## Data records
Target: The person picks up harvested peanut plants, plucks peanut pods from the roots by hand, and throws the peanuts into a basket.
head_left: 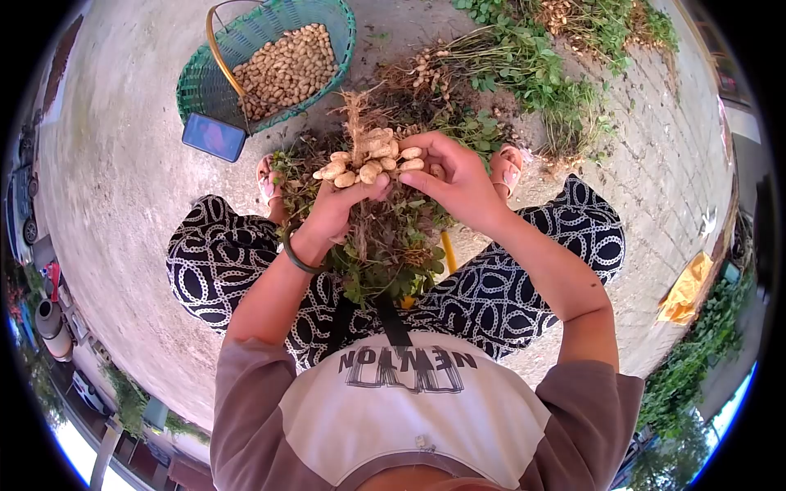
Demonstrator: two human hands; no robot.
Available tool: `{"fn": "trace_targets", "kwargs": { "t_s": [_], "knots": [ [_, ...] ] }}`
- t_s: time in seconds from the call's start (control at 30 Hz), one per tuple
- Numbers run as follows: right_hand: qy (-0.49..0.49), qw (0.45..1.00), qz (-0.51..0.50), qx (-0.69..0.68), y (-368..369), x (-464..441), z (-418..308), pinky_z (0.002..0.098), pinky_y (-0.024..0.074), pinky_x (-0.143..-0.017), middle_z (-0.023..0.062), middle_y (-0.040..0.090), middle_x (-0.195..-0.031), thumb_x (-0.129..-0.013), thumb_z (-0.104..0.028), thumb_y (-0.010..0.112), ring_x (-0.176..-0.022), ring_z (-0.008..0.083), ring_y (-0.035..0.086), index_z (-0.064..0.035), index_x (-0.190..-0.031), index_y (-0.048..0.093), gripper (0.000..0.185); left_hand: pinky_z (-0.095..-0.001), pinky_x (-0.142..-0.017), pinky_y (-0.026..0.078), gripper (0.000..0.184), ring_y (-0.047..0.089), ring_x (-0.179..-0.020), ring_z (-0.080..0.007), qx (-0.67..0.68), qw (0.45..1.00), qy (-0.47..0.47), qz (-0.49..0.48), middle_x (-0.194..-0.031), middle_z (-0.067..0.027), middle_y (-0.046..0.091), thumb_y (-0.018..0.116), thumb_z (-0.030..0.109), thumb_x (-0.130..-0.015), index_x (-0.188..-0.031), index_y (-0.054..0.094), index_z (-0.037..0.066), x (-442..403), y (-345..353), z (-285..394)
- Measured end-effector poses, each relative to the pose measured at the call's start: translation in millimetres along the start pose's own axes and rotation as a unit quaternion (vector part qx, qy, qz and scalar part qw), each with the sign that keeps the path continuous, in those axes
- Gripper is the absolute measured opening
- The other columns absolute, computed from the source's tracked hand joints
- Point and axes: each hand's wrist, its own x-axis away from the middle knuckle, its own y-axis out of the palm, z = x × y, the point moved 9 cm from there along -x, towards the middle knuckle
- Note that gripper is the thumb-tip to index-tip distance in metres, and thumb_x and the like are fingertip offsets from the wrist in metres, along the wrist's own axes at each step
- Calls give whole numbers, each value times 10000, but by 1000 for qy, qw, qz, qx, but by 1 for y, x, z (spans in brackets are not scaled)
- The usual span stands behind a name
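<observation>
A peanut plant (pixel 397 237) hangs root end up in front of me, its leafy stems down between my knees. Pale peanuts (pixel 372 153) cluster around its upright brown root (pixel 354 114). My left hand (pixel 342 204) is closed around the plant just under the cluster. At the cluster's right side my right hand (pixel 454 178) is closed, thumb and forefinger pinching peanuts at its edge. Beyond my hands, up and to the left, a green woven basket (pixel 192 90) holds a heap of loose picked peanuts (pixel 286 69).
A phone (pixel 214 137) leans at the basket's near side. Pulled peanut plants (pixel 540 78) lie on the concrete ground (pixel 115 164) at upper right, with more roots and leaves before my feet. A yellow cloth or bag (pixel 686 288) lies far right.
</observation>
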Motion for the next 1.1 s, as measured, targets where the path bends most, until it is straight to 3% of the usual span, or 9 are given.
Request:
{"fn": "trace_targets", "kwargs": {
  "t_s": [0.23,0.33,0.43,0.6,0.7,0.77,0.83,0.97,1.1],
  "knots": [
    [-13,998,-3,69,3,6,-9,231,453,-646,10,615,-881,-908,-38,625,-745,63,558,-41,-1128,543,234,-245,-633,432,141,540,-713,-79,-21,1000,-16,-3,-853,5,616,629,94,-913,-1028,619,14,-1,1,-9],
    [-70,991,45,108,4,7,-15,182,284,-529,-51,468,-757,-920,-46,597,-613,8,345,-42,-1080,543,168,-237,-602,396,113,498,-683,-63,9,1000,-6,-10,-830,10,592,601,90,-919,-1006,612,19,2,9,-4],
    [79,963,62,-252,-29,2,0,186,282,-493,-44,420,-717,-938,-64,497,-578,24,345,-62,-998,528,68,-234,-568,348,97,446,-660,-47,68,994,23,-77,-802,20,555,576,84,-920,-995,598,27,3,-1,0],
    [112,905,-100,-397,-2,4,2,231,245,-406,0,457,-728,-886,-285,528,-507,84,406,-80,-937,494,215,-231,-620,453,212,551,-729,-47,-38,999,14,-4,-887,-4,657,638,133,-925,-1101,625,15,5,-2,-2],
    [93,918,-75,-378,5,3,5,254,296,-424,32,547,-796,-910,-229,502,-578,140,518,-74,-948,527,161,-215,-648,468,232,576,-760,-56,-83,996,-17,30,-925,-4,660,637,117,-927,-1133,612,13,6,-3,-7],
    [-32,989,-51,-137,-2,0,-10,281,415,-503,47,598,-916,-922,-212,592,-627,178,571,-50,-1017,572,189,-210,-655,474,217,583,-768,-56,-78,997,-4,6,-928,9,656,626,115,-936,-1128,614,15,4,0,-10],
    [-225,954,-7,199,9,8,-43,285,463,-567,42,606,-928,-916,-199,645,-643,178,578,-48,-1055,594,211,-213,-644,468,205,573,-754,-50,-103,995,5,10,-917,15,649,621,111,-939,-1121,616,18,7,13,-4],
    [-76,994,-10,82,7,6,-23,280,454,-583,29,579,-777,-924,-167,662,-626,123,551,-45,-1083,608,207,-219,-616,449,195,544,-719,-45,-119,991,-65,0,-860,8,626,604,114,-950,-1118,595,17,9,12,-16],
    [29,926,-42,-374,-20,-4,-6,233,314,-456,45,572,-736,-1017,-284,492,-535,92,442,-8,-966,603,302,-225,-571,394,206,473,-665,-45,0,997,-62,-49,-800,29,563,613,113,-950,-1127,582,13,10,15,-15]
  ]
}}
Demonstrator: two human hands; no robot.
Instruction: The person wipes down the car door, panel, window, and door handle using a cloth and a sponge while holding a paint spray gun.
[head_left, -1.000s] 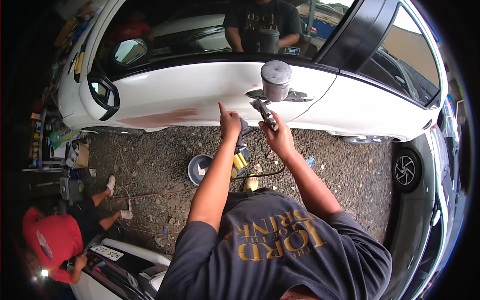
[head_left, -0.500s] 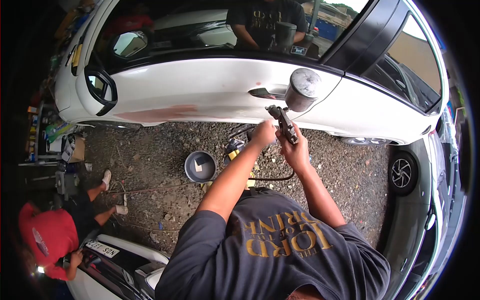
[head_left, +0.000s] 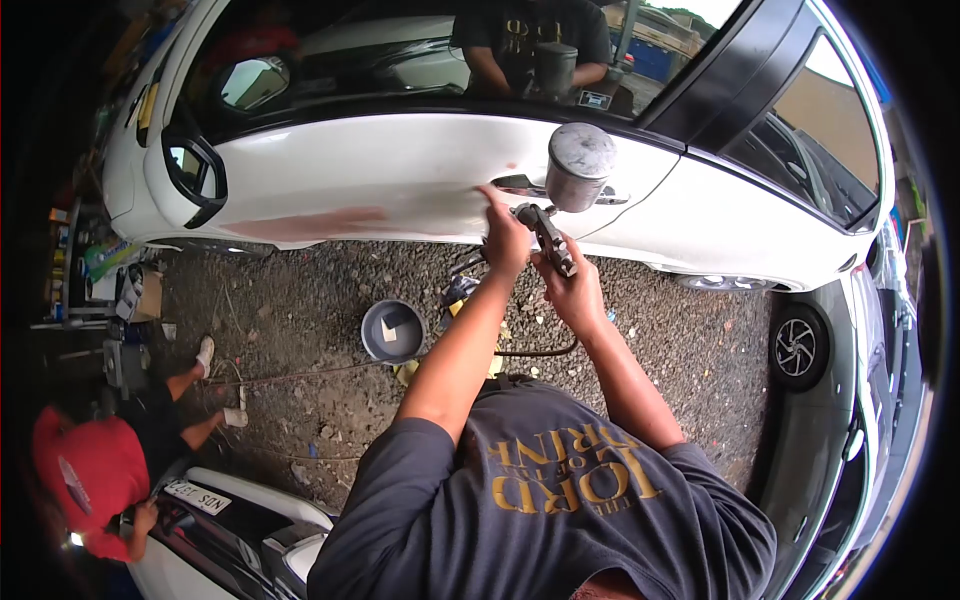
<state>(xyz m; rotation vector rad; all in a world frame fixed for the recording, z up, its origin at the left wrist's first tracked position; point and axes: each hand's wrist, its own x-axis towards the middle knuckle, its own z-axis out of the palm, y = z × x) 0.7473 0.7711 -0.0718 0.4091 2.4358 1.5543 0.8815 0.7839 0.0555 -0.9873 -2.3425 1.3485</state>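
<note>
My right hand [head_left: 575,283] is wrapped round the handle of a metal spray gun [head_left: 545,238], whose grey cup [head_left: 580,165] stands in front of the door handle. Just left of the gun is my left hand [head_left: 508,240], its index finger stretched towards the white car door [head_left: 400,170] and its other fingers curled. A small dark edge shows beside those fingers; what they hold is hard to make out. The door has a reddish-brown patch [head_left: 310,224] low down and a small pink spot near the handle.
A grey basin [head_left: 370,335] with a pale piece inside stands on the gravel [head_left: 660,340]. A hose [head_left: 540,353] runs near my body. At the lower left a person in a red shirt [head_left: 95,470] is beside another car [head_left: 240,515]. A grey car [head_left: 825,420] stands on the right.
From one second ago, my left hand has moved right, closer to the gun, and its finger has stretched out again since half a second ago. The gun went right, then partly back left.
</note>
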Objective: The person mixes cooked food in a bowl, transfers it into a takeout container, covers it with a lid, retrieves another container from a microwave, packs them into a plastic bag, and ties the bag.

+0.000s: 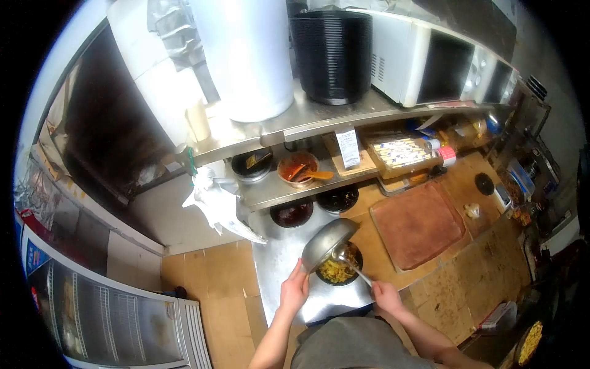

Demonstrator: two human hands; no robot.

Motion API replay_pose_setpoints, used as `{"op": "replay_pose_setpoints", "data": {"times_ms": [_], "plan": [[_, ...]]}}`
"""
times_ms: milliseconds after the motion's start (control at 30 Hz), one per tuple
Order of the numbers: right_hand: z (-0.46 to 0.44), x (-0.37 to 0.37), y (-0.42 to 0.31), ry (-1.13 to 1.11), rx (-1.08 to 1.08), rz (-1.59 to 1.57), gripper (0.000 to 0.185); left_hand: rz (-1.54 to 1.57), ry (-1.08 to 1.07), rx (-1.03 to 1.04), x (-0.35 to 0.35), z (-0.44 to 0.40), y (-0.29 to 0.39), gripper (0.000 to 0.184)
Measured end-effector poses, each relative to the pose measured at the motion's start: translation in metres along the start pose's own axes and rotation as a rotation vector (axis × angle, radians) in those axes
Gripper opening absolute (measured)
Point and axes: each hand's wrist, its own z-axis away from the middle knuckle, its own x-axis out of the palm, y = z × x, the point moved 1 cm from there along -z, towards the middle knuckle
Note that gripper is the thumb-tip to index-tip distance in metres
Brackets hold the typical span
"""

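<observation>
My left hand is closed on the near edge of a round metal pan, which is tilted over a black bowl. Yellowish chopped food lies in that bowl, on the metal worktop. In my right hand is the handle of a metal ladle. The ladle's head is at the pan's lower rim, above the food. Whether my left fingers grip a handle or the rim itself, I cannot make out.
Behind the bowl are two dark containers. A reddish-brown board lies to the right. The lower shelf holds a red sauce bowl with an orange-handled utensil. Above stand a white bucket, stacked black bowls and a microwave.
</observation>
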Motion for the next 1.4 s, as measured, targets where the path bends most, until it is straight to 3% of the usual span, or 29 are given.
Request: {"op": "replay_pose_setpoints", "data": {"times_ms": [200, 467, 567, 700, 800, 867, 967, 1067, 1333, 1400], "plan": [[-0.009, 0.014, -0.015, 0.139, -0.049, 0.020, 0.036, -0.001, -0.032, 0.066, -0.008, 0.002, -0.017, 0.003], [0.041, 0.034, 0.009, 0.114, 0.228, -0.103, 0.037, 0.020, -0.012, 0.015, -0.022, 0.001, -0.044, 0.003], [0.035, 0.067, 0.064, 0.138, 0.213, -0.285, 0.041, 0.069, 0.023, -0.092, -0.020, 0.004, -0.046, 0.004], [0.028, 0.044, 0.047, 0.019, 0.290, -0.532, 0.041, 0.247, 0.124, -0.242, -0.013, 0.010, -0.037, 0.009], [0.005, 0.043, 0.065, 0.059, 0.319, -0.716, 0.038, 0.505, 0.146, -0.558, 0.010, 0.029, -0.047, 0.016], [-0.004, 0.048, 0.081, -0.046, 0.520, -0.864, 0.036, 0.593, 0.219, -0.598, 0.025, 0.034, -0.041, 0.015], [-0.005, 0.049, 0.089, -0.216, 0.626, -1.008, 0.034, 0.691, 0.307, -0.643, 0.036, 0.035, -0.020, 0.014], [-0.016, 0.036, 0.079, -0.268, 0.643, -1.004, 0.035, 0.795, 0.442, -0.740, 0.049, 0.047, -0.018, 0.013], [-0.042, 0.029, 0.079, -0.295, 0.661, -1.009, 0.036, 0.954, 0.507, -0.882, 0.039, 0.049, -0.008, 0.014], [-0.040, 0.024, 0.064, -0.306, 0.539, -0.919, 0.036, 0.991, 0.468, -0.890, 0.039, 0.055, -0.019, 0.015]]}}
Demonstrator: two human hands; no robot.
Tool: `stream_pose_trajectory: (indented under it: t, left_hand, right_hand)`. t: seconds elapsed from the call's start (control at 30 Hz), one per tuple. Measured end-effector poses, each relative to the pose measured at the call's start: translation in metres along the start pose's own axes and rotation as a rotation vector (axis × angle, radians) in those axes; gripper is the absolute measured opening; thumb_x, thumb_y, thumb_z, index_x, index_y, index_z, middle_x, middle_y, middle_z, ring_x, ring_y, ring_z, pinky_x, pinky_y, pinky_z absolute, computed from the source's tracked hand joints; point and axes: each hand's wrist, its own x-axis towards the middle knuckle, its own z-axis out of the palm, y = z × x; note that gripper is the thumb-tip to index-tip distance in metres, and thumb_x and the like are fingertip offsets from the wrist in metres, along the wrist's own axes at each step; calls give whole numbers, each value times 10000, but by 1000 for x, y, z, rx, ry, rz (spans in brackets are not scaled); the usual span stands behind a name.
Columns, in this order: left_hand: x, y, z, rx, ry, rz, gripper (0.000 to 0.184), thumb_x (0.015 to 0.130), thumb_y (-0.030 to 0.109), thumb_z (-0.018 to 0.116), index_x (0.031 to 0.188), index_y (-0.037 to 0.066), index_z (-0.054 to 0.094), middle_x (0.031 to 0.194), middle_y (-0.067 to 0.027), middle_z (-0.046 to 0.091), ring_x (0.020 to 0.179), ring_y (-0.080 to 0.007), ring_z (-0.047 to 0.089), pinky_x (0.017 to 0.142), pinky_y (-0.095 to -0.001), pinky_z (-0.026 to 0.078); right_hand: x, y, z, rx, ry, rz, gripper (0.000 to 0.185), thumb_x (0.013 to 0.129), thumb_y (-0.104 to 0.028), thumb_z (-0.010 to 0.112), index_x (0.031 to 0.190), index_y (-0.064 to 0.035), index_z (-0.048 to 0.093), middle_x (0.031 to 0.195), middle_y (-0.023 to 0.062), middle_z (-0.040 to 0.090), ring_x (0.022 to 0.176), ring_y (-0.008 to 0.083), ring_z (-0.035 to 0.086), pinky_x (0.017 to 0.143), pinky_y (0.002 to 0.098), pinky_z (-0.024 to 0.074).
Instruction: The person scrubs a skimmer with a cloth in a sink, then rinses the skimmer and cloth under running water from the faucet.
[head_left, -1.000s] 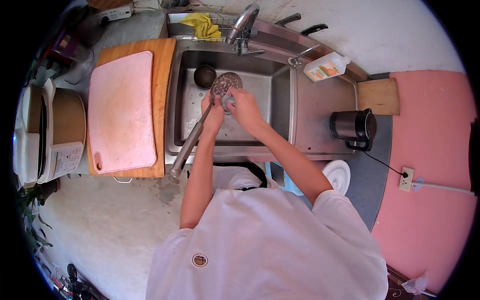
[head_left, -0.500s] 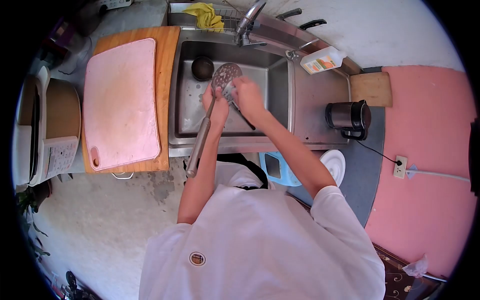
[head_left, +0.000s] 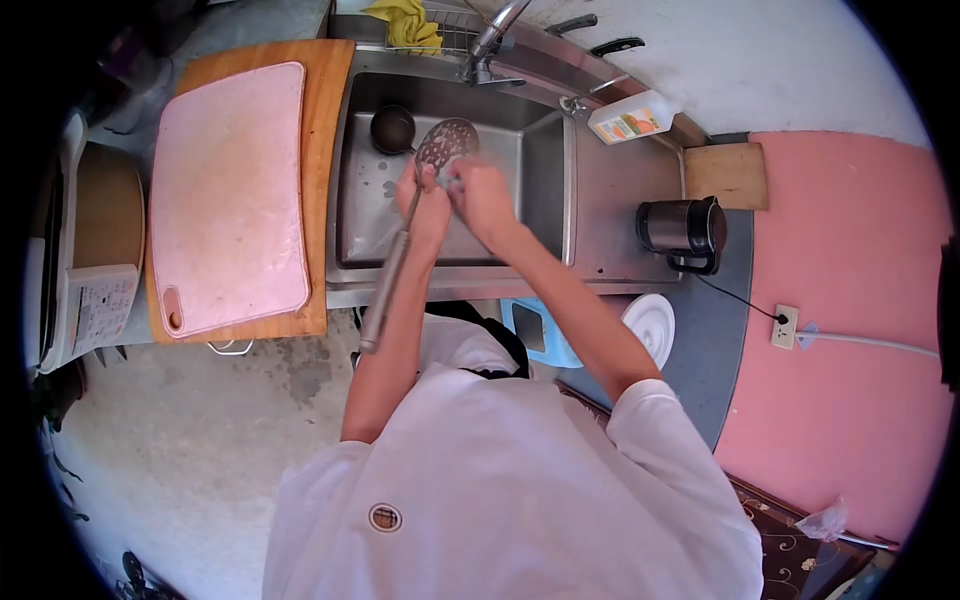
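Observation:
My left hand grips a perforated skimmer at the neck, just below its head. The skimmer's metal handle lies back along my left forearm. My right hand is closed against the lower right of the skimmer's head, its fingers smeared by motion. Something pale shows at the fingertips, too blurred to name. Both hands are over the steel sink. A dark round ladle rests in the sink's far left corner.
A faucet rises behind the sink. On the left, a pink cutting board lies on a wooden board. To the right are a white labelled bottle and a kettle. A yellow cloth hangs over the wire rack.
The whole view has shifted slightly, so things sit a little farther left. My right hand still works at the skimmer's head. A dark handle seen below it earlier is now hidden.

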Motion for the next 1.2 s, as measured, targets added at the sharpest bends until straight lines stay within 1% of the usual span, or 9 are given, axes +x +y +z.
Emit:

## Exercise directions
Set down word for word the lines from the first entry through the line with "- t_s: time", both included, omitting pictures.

## Answer to the exercise
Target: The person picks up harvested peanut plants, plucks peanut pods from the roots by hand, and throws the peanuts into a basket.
head_left: 
Demonstrator: two human hands; no robot.
Available tool: `{"fn": "trace_targets", "kwargs": { "t_s": [_], "knots": [ [_, ...] ] }}`
- t_s: time in seconds from the call's start (control at 30 Hz), one per tuple

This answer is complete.